All identities are not created equal. There are regular users. And then there are superusers, people who wield far greater access and privilege in the organization’s IT environment.
These privileged identities are necessary—users like database administrators and sys admins do need extensive access to computers, networks and applications—but privileged identities come with risk. In addition, IT departments often give non-technical executives (e.g. VP of Sales, CEOs, CFOs, etc.) broad privilege inside corporate applications, figuring it is better to give too much freedom to upper management than get yelled at when someone can’t create a report.
These elevated permissions make privileged accounts intensely sought by hackers, who can steal far more information and do far more damage if they get their hands on a privileged identity. After all, why rob the branch bank on the corner when you can break into Fort Knox? You want to get maximum return for your effort and privileged identities provide it.
Verizon’s 2015 Data Breach Investigations Report shows that the organization’s most vulnerable point is not just any ol’ password but passwords that hold the proverbial keys to the kingdom, those privileged identities that have root, admin or read/write access privileges for critical infrastructure, apps and data.
If privileged identities are well audited and monitored, and not shared like some viral video, hackers can be discouraged and damage contained.
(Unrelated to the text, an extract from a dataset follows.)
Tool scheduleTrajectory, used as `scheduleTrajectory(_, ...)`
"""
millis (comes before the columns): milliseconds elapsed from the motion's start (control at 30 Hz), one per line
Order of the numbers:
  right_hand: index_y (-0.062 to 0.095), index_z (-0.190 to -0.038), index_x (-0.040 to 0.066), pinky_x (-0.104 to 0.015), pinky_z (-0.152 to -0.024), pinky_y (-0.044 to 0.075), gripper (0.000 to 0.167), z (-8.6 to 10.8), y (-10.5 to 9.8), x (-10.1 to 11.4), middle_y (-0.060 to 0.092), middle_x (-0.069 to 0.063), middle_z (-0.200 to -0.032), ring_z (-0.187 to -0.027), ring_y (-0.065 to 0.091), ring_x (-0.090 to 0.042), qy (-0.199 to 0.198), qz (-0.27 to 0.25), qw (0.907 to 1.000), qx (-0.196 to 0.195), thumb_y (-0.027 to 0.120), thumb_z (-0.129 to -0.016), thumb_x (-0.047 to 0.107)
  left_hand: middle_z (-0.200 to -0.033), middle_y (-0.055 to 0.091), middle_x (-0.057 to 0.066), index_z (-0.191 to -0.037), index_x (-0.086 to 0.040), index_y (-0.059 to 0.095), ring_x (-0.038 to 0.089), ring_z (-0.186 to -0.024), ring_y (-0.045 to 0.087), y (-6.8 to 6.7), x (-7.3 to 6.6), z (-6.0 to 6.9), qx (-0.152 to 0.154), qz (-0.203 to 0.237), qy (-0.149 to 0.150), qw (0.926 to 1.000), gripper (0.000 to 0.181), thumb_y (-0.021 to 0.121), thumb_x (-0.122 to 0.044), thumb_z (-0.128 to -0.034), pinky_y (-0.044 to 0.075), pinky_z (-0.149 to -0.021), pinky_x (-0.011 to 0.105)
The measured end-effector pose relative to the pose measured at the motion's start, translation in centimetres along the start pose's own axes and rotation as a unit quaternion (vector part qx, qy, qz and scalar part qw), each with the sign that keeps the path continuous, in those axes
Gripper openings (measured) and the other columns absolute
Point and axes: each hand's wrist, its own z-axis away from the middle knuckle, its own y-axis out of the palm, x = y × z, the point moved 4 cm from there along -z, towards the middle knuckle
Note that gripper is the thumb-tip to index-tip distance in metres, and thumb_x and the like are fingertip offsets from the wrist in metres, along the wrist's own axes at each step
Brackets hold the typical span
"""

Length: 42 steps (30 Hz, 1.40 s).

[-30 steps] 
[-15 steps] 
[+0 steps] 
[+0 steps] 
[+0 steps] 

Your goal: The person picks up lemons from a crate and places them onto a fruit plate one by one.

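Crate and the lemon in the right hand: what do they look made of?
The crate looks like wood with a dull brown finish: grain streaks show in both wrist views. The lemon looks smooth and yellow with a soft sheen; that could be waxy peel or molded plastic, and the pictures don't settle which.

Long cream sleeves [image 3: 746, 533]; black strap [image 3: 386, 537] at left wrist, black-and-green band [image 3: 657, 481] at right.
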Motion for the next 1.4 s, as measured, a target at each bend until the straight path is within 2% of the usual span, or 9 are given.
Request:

But too often it’s quite simple for cybercriminals to get ahold of privileged identities.
Hackers used basic phishing emails to penetrate the networks of Sony Pictures in fall 2014. An investigation of the hack revealed that a number of top Sony Pictures executives, including CEO Michael Lynton, got fake Apple ID-verification emails in mid-September asking them to go to a phony Apple website to confirm their Apple ID and password. Assuming, correctly, that some of the executives were using the same ID and password at work, the hackers gained broad access and ransacked the Sony files.
The Problem of Pervasive Privilege
It’s not only company executives who present a soft spot for hackers. Increasingly it’s lower-level employees, as privileged identities become more pervasive. With the consumerization of IT and the popularity of BYOD, there has been an explosion of new apps in the enterprise. Employees in every cubicle are using Box, Workday and Salesforce, and they’re not waiting for IT’s permission to do so. They’re using their own apps on their own devices. Many are spinning up servers in the cloud for infrastructure in the cloud, a practice dubbed bring your own server. So privilege is now being consumerized like apps and devices.
The danger to the organization is that, as the number of apps, devices and servers expands, so does the number of privileged accounts. In an increasingly complex IT environment, IT people tend to deal with the complexity by making processes easier. They share privileged accounts. Or they make everyone in IT a superuser, so if a problem occurs anyone in IT can fix it.
And it’s not just only IT people with privileged access anymore. Nowadays many of the regular folks in the enterprise are granted privileged access. Marketing, for example. If they want to update the corporate Twitter or Facebook account, they don’t call IT to do it, they just do it themselves—and the door opens wider. This is how pro-ISIS cybervandals hijacked the social media accounts of the U.S. military.
The Solution of Least Privilege
So how do companies protect themselves from hackers in pursuit of privileged accounts? First, they must be smart. Remind everyone, executives included, what a phishing attempt looks like. Enforce better password hygiene: don’t share passwords and change them more often.
Second, adopt the principle of least privilege. Limit access to the minimum level necessary for normal functioning. IT should assume that networks will be breached and bad guys will get in. But when they get in IT can contain and minimize the damage if it has implemented the practice of least privilege.
Least privilege means giving people only the degree of privilege they absolutely need and access to the data they absolutely must have. It means auditing activity, especially on the most sensitive systems, looking for suspicious behavior and generating alerts if something funky is happening. It also means implementing two-factor authentication to verify that people really are who they say they are.
The old perimeter was the firewall. The new perimeter is identity—making sure a user, especially a privileged users, is who he purports to be, not some North Korean hacker (or someone making themselves look like one) with a pilfered executive password. Fortunately, there is rising awareness of this fact. That’s why identity is the fastest-growing major market in the security industry.